The autoscaling feature is normally the fastest and easiest way obtain a good-looking graph. But it doesn't always produce the desired result if the function has one or several extreme values that would distort the graph too much (i.e. lower the vertical resolution in the remaining part of the graph). In such instances you should set the y-range "manually" by entering appropriate values into the "y start" and "y end" edit lines and then pressing [PLOT] (instead of [AUTOSCALING]).
Symbolix now always draws both sides of an equation. Previous versions allowed you to draw the left side only but this is no longer possible (and not very useful, either).
Labels
When you press the box "draw labels", Symbolix will calculate appropriate units for the x and y axes separately and label them to the left and at the bottom of the system of coordinates. The units of the axes are always multiples of ten and divide the axes into 2 to 20 sections (adjustable in Symbolix 1.9).
Superimposing graphs
By checking the check box "lock graph" you can superimpose any number of graphs very easily. Instead of clearing the old graph first, Syrnbolix combines both graphs - the new and the old one - into one single picture.
You might find this option useful when comparing graphs and their derivatives.
Of course, you should draw the grid and labels only once because the picture otherwise gets too cluttered.
Coloring graphs
Symbolix displays three color palettes (fig. 6.3): one for the left side of an equation, one for the right side, and a third for the axes. By clicking on a color box you can set the colors for each of the three objects.
Choose font
Symbolix allows you to change the font of the labels. Previously, the program displayed them in Shaston 8 only.
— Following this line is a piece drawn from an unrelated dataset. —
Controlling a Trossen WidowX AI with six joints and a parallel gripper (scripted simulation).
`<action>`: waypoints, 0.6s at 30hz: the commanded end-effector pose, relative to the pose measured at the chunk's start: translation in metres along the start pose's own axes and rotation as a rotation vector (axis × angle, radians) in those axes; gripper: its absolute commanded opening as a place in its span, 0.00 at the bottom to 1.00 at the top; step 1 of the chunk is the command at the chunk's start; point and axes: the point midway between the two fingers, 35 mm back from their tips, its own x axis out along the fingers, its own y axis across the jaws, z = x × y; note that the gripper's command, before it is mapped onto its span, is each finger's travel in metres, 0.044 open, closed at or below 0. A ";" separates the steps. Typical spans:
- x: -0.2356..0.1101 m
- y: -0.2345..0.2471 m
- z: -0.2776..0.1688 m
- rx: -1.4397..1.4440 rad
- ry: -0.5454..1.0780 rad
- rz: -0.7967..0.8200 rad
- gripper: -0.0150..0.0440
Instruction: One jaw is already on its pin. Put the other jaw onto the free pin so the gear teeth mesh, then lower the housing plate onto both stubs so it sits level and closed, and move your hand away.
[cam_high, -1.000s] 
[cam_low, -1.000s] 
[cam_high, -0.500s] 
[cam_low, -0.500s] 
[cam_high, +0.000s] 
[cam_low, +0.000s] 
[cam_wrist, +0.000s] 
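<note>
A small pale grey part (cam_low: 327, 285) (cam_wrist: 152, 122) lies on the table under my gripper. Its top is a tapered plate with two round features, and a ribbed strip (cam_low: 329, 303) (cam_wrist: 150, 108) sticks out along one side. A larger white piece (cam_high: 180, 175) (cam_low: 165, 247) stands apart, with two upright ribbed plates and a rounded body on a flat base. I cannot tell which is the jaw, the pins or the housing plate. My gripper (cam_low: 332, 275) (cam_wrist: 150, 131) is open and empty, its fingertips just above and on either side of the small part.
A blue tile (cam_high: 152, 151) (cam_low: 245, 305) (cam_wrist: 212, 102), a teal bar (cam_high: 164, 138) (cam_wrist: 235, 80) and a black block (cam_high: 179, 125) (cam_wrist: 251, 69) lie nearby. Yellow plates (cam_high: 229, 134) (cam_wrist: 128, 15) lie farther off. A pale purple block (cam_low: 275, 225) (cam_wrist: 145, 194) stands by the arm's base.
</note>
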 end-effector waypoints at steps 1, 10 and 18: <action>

Unfortunately, printing graphs with the "double vertical height" option (see "Print graphs" below) also doubles the font size of the labels. (Symbolix can't prevent the system software from doing so.) Consequently, the labels at the bottom often overlap which is quite an eye-sore. The new version therefore features a function for eliminating these justification problems. If you want to print a graph at "double vertical height", make sure that the check box "double height" (fig. 6.2) is also checked. Note that the labels in the 2D Display Window will be much smaller than the chosen font size. But the print routine will draw them correctly and even without overlapping them.
Graphs and Formulae
Symbolix manages up to eight formulae in memory. You can "connect" or link one graph to each formula. Consequently, Symbolix allows you to work with up to eight graphs simultanously.
It's very important to know that formulae are only loosely linked to formula documents. If you change a formula and want to zoom into a previously calculated graph, Symbolix can't remember the original formula and displays an error message. Of course, functions for exporting, purging, printing, and saving graphs will still work.
To switch to another graph, just switch to its formula. When Symbolix swaps the current formula and the to-be-activated formula, the graphs of the two formulae are also exchanged.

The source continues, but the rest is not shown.